A vrai dire, rien ne justifie cette position : il suffit de respecter toutes les règles de droit commun, et notamment, en ce qui concerne le covoiturage, ne pas faire de bénéfice. A partir du moment où le conducteur informe son employeur de cette pratique et ne demande le remboursement que des frais qu’il a réellement engagé, donc, déduction faite de la somme qu’il a reçue de son passager, la pratique n’a rien d’illégale.
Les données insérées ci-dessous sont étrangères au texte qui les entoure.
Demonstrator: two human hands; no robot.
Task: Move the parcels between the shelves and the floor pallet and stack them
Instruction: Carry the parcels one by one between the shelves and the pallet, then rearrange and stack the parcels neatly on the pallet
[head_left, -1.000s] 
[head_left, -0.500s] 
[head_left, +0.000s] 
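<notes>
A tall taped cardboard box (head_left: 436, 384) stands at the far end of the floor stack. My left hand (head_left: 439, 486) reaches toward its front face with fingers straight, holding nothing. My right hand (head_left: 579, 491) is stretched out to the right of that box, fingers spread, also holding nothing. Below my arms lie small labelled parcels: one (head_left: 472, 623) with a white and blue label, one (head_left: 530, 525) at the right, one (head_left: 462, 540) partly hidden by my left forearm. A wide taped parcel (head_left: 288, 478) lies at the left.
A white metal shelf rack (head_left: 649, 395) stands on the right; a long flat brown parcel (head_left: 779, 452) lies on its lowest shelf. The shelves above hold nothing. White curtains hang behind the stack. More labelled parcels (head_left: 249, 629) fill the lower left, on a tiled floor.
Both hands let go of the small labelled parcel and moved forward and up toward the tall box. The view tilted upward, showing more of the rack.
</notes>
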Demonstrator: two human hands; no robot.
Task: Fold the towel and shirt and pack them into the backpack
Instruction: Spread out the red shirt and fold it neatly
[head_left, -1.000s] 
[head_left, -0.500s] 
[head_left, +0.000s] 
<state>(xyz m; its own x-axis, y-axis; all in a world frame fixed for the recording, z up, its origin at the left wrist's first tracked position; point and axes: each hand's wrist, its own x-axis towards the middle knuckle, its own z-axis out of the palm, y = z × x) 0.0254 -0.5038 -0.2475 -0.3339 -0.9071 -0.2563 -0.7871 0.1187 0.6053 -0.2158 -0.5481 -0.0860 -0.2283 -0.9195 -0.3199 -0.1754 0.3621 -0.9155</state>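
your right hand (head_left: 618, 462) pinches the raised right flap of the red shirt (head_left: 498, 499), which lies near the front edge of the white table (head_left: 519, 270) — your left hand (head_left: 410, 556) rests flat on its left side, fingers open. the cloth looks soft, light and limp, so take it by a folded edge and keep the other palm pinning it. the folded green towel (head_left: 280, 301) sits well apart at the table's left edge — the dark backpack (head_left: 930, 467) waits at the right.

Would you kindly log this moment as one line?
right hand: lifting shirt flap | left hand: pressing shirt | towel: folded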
. on peut considérer que, dans le cas où le salarié utilise la voiture de l’entreprise, il lui appartient de demander l’autorisation à l’employeur de faire du covoiturage avec des inconnus, vérifier la prise en charge des passagers par l’assurance du véhicule et lui restituer les sommes reçues pour les trajets effectués. Il est évident que l’entreprise ne doit pas avoir cette pratique comme activité et ne doit pas faire de bénéfices.


Le salarié qui se déplace est le passager
Dans ce cas, le problème est plus de justifier des frais engagés. L’URSSAF, se basant sur une réponse ministérielle, exige la production de la carte grise du covoitureur et le justificatif des frais réellement engagés.
Dans ces hypothèses les avantages sont globalement inexistants pour l’entreprise, mais peuvent être bénéfiques pour le conducteur dont la vigilance au volant est accrue.